TASK TO CARRY OUT:
Please print every line of the material below exactly.

DATA:
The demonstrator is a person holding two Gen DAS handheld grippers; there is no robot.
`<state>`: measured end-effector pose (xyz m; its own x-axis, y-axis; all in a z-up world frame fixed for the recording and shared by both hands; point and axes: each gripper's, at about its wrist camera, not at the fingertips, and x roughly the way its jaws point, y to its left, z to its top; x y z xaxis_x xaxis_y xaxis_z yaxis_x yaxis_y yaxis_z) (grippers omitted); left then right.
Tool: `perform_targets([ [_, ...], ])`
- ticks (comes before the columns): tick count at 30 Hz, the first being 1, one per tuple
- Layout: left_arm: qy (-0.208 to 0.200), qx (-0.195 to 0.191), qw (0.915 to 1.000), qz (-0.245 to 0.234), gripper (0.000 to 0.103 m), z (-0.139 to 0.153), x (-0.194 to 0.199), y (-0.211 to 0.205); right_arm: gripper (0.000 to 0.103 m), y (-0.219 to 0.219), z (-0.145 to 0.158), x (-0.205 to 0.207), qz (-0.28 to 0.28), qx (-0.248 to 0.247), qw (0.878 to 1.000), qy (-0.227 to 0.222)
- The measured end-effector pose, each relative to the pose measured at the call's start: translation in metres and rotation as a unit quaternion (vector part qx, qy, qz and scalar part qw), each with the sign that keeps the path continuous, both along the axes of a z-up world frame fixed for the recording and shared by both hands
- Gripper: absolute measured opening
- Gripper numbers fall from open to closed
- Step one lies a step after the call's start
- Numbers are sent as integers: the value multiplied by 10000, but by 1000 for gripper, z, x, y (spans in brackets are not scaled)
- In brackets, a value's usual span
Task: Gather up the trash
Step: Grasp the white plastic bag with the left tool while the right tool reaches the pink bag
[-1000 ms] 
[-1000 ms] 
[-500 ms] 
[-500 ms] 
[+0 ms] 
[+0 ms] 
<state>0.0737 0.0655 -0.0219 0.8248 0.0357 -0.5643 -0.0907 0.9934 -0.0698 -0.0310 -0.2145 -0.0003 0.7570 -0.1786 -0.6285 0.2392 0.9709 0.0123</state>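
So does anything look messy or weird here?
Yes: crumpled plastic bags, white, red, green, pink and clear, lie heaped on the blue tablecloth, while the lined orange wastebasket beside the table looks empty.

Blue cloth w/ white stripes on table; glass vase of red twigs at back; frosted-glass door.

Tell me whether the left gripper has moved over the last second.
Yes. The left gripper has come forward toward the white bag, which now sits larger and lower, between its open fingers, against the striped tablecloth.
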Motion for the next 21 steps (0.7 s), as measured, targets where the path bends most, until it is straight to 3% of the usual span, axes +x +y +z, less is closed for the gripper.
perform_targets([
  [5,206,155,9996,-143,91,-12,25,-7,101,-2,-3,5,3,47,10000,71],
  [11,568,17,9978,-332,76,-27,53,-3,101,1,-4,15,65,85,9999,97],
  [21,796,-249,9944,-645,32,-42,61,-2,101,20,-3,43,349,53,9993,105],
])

RESULT OF THE EXERCISE:
The demonstrator is a person holding two Gen DAS handheld grippers; there is no robot.
`<state>`: measured end-effector pose (xyz m; its own x-axis, y-axis; all in a z-up world frame fixed for the recording and shared by both hands; point and axes: each gripper's, at about its wrist camera, not at the fingertips, and x roughly the way its jaws point, y to its left, z to its top; x y z xaxis_x xaxis_y xaxis_z yaxis_x yaxis_y yaxis_z) (grippers omitted); left then right.
Tool: `perform_targets([ [_, ...], ])`
- ticks (comes before the columns): tick count at 30 Hz, the first being 1, one per tuple
- Layout: left_arm: qy (-0.208 to 0.200), qx (-0.195 to 0.191), qw (0.915 to 1.000), qz (-0.245 to 0.234), gripper (0.000 to 0.103 m), z (-0.139 to 0.153), x (-0.194 to 0.199), y (-0.211 to 0.205); right_arm: gripper (0.000 to 0.103 m), y (-0.219 to 0.219), z (-0.145 to 0.158), x (-0.205 to 0.207), qz (-0.28 to 0.28), qx (-0.248 to 0.247), qw (0.878 to 1.000), qy (-0.227 to 0.222)
- The measured end-effector pose, each relative to the pose measured at the call's start: translation in metres and rotation as a unit quaternion (vector part qx, qy, qz and scalar part qw), each with the sign that keeps the path continuous, both along the axes of a z-up world frame fixed for the recording and shared by both hands
- Gripper: absolute measured opening
- Gripper numbers fall from open to closed
- Step one lies a step after the call's start
- Numbers are sent as integers: the value multiplied by 10000, but by 1000 for gripper, z, x, y (spans in brackets are not scaled)
- In brackets, a value's usual span
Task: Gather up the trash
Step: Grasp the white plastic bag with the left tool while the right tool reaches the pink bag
[-1000 ms] 
[-1000 ms] 
[-500 ms] 
[-500 ms] 
[+0 ms] 
[+0 ms] 
<state>0.0737 0.0655 -0.0219 0.8248 0.0357 -0.5643 -0.0907 0.9934 -0.0698 -0.0310 -0.2145 -0.0003 0.7570 -0.1786 -0.6285 0.2392 0.9709 0.0123</state>
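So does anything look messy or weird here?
Yes: crumpled plastic bags, white, red, green, pink and clear, lie heaped on the blue tablecloth, while the lined orange wastebasket beside the table looks empty.

Blue cloth w/ white stripes on table; glass vase of red twigs at back; frosted-glass door.

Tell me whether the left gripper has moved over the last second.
Yes. The left gripper has come forward toward the white bag, which now sits larger and lower, between its open fingers, against the striped tablecloth.
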Motion for the next 21 steps (0.7 s), as measured, targets where the path bends most, until it is straight to 3% of the usual span, axes +x +y +z, less is closed for the gripper.
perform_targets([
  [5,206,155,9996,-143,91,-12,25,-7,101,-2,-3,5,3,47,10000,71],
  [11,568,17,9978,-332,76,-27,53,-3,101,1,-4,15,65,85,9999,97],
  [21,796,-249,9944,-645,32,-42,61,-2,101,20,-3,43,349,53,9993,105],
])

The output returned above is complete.